Sunday in Ordinary Time, Year B
First Reading: 1 Kgs 19:4-8
Second Reading: Eph 4:30 - 5:2
Gospel Reading: Jn 6:41-51
“Is not this Jesus, the son of Joseph, whose father and mother we know?” the people ask in this Sunday’s Gospel Reading. “How can he now say, ‘I have come down from heaven’?”
The difficulty was that Jesus, who was clearly a man, was claiming to be God. And Christianity is riddled with such difficulties.
“God, who created everything, also rules everything,” says the Catechism of the Catholic Church. He not only gives created things “being and existence, but also, and at every moment, upholds them and sustains them in being” and “enables them to act.” On the other hand, he has given humans the power “to act or not to act, to do this or that, and so to perform deliberate actions” on our “own responsibility.”
How can “God does it” and “humans do it” both be true?
“God is the Author of Sacred Scripture,” the Catechism says, for he “inspired” the evangelists. However, “while he employed them in this task,” they “made full use of their own faculties and powers so that, though he acted in them and by them, it was as true authors that they consigned to writing whatever he wanted written.”
How can “God wrote it” and “men wrote it” both be true?
The Bible says that after “much discussion” about the conversion of the Gentiles, the apostles declared, “It is the decision of the Holy Spirit, and ours too ...”
How can “God decided it” and “men decided it” both be true?
The Church is a body of sinful, fallible humans. However, Christ her Head is God the Son and God the Holy Spirit preserves her from error.
How can the Church be both divine and human?
From the beginning, people tried to answer such questions with heresies that denied either the human or the divine.

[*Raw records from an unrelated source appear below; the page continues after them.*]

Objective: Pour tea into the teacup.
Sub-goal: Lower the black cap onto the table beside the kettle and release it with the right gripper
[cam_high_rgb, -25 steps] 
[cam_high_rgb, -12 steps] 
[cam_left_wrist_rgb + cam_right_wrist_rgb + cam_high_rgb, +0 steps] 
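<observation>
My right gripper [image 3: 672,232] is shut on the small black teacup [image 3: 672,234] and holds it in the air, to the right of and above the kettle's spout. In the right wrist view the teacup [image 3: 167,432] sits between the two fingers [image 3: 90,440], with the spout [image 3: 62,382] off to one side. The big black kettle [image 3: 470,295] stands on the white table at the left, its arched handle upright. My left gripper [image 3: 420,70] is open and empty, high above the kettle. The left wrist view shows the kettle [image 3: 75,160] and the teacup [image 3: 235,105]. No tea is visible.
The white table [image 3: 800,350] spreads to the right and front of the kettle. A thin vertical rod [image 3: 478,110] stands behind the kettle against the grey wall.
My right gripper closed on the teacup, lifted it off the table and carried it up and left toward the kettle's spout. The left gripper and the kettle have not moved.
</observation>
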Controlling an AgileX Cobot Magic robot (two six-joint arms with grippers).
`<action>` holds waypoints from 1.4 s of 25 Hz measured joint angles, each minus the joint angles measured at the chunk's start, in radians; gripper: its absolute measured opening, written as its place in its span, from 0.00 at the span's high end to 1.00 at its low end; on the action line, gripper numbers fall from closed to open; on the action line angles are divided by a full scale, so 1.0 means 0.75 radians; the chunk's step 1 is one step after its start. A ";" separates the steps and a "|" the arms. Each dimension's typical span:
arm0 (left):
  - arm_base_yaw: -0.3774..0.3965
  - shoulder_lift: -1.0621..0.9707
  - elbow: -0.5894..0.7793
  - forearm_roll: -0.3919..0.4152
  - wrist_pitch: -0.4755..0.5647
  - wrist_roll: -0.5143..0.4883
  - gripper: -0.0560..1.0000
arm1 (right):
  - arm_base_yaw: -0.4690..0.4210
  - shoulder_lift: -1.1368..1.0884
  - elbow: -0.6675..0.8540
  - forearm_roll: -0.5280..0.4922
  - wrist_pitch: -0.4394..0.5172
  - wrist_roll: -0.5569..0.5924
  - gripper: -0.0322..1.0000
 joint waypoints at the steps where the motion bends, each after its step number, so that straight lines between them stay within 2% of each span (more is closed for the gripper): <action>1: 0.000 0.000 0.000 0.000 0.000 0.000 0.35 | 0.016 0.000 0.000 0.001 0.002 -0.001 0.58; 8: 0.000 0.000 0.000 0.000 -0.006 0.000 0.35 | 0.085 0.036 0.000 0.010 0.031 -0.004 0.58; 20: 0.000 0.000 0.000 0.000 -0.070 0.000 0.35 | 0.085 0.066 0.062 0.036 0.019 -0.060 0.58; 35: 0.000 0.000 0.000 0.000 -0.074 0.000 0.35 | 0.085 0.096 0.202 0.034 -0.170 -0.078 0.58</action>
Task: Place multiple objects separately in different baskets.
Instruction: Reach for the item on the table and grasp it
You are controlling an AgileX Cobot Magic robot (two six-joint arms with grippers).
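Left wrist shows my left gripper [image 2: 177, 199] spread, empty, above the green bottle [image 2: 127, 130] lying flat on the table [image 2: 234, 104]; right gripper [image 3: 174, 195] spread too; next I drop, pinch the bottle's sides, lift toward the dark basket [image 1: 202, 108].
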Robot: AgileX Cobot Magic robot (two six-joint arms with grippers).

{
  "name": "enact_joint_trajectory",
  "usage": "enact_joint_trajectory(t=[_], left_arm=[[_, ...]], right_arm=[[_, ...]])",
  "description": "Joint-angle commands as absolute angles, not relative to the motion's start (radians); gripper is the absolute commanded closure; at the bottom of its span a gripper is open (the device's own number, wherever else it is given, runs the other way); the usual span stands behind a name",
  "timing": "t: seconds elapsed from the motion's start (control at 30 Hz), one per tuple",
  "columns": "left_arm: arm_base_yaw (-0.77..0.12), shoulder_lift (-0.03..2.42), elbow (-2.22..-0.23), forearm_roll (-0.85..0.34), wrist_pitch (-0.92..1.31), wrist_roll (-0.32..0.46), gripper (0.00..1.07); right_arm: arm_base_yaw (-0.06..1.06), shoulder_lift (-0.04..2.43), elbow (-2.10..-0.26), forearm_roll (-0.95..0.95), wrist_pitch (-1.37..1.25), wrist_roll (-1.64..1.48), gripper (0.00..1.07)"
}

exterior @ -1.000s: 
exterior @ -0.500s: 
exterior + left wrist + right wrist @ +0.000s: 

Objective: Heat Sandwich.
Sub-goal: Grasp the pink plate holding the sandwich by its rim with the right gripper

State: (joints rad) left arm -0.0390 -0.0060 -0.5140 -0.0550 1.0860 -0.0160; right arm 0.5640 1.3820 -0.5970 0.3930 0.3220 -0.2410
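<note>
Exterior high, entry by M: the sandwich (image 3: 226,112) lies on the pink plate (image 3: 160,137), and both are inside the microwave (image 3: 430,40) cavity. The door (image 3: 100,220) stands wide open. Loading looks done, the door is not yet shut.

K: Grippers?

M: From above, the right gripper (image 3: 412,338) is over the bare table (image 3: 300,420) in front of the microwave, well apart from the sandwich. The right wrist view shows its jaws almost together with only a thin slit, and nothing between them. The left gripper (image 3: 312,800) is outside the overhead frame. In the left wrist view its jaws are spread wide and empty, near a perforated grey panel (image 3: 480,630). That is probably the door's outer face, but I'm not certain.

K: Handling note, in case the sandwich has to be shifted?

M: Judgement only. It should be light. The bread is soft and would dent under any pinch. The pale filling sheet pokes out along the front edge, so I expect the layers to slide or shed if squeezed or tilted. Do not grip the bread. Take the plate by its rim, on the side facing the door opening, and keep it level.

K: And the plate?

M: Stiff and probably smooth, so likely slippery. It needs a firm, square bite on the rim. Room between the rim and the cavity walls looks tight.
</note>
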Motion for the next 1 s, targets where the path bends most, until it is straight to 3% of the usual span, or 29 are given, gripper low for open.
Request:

Some claimed that Jesus was not fully man; that he lacked a human mind and will. Others claimed that he was not fully God, but only a good man whom God adopted.
(Today, perhaps, we downplay the divine. For example, we rightly stress the fellowship at Mass, but perhaps ignore the sacrifice of Christ on the altar.)
In the words of the Athanasian Creed, the Church maintains that Christ is “God and Man”; “consubstantial” with God the Father, “begotten before the worlds,” and “consubstantial” with his mother, “born in the world”; “equal to the Father” in his godhead and “inferior to the Father” in his manhood; “one” Christ “by unity of person,” not “by confusion” of divine and human.
It is a mystery we cannot fully understand, but we should meditate on it.
Humans compete with each other; for example, if A occupies this space, B cannot. We can also be compared and contrasted with each other; for example, A may be taller and B wiser. Competition, comparison, and contrast are possible among humans because we are all the same kind of being.
But God is our Creator; he is different from us in a way which utterly transcends any difference that can exist among created things. We cannot be in competition with him, therefore; we cannot even be compared or contrasted with him.
Accordingly, God’s presence in his creation is non-contrastive, non-interruptive, non-competitive, non-invasive, and non-violent, says Bishop Robert Barron of Los Angeles in his book The Priority of Jesus Christ. It does not push us out of the way; it literally lets us be.
Bishop Barron cites the “discussion of this problem” by St. Thomas Aquinas, which ends with a quotation from Isaiah: “O Lord, ... all that we have done you have done for us.”
“There it is stated clearly and unapologetically,” the bishop says: divine and human causality are “placed side by side without the slightest attempt to explain the anomaly of their juxtaposition. We have really done certain things, and yet they have been accomplished in us by God.”